◆ Requirement
Each record that follows is to be reproduced verbatim.
+++ Exercise inputs +++
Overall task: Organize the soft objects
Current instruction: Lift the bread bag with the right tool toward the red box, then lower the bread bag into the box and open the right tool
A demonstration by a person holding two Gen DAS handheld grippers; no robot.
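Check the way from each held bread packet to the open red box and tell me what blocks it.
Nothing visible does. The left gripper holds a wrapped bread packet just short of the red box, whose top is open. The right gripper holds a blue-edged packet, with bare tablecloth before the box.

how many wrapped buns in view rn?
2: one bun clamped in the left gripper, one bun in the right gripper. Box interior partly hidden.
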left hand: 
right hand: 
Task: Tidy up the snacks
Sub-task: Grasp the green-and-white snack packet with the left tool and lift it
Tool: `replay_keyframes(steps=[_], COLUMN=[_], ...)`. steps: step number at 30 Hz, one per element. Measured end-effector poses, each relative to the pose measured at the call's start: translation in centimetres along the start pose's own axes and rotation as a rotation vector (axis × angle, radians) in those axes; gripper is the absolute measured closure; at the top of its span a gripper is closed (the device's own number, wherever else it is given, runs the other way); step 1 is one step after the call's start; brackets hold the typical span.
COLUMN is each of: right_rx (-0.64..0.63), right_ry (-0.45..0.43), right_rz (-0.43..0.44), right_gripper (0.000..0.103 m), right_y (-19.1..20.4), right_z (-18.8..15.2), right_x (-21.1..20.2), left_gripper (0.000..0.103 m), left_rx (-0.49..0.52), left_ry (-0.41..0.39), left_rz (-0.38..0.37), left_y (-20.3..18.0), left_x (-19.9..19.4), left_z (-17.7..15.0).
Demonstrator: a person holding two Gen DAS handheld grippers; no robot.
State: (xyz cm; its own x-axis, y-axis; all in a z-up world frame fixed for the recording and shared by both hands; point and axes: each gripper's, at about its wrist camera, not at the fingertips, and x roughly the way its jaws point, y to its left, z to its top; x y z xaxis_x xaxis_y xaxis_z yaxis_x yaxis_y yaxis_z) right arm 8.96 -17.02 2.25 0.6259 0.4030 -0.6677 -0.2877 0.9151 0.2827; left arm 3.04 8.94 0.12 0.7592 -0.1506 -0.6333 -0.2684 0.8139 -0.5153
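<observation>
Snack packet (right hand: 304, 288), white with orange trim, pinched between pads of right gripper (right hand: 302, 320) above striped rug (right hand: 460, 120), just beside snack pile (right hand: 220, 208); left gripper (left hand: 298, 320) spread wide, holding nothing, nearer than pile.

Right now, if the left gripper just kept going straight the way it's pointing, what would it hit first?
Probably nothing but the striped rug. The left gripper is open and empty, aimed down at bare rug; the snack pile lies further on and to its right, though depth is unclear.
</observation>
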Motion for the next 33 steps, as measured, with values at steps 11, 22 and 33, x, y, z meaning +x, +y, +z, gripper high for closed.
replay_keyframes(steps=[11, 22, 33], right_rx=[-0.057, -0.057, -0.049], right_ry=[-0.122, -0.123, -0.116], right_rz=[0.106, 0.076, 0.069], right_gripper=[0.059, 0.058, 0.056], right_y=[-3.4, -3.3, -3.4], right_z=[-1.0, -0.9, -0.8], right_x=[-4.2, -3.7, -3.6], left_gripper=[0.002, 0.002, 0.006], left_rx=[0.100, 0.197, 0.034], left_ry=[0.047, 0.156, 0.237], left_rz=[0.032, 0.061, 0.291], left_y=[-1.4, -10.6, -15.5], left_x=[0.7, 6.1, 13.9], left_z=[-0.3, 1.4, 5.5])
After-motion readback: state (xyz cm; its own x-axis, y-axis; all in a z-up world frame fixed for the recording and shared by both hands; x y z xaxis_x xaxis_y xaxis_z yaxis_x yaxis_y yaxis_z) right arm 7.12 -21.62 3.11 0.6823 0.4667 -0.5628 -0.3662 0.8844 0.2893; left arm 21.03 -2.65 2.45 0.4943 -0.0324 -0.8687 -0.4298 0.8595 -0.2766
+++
◆ Answer to the problem
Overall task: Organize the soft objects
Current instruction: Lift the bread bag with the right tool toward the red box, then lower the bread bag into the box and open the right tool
A demonstration by a person holding two Gen DAS handheld grippers; no robot.
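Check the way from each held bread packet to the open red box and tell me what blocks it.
Nothing visible does. The left gripper holds a wrapped bread packet just short of the red box, whose top is open. The right gripper holds a blue-edged packet, with bare tablecloth before the box.

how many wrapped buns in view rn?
2: one bun clamped in the left gripper, one bun in the right gripper. Box interior partly hidden.
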left hand: 
right hand: 
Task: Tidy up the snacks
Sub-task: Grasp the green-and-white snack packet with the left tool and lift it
Tool: `replay_keyframes(steps=[_], COLUMN=[_], ...)`. steps: step number at 30 Hz, one per element. Measured end-effector poses, each relative to the pose measured at the call's start: translation in centimetres along the start pose's own axes and rotation as a rotation vector (axis × angle, radians) in those axes; gripper is the absolute measured closure; at the top of its span a gripper is closed (the device's own number, wherever else it is given, runs the other way); step 1 is one step after the call's start; brackets hold the typical span.
COLUMN is each of: right_rx (-0.64..0.63), right_ry (-0.45..0.43), right_rz (-0.43..0.44), right_gripper (0.000..0.103 m), right_y (-19.1..20.4), right_z (-18.8..15.2), right_x (-21.1..20.2), left_gripper (0.000..0.103 m), left_rx (-0.49..0.52), left_ry (-0.41..0.39), left_rz (-0.38..0.37), left_y (-20.3..18.0), left_x (-19.9..19.4), left_z (-17.7..15.0).
Demonstrator: a person holding two Gen DAS handheld grippers; no robot.
State: (xyz cm; its own x-axis, y-axis; all in a z-up world frame fixed for the recording and shared by both hands; point and axes: each gripper's, at about its wrist camera, not at the fingertips, and x roughly the way its jaws point, y to its left, z to its top; x y z xaxis_x xaxis_y xaxis_z yaxis_x yaxis_y yaxis_z) right arm 8.96 -17.02 2.25 0.6259 0.4030 -0.6677 -0.2877 0.9151 0.2827; left arm 3.04 8.94 0.12 0.7592 -0.1506 -0.6333 -0.2684 0.8139 -0.5153
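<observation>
Snack packet (right hand: 304, 288), white with orange trim, pinched between pads of right gripper (right hand: 302, 320) above striped rug (right hand: 460, 120), just beside snack pile (right hand: 220, 208); left gripper (left hand: 298, 320) spread wide, holding nothing, nearer than pile.

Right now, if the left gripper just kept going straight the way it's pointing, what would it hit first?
Probably nothing but the striped rug. The left gripper is open and empty, aimed down at bare rug; the snack pile lies further on and to its right, though depth is unclear.
</observation>
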Motion for the next 33 steps, as measured, with values at steps 11, 22 and 33, x, y, z meaning +x, +y, +z, gripper high for closed.
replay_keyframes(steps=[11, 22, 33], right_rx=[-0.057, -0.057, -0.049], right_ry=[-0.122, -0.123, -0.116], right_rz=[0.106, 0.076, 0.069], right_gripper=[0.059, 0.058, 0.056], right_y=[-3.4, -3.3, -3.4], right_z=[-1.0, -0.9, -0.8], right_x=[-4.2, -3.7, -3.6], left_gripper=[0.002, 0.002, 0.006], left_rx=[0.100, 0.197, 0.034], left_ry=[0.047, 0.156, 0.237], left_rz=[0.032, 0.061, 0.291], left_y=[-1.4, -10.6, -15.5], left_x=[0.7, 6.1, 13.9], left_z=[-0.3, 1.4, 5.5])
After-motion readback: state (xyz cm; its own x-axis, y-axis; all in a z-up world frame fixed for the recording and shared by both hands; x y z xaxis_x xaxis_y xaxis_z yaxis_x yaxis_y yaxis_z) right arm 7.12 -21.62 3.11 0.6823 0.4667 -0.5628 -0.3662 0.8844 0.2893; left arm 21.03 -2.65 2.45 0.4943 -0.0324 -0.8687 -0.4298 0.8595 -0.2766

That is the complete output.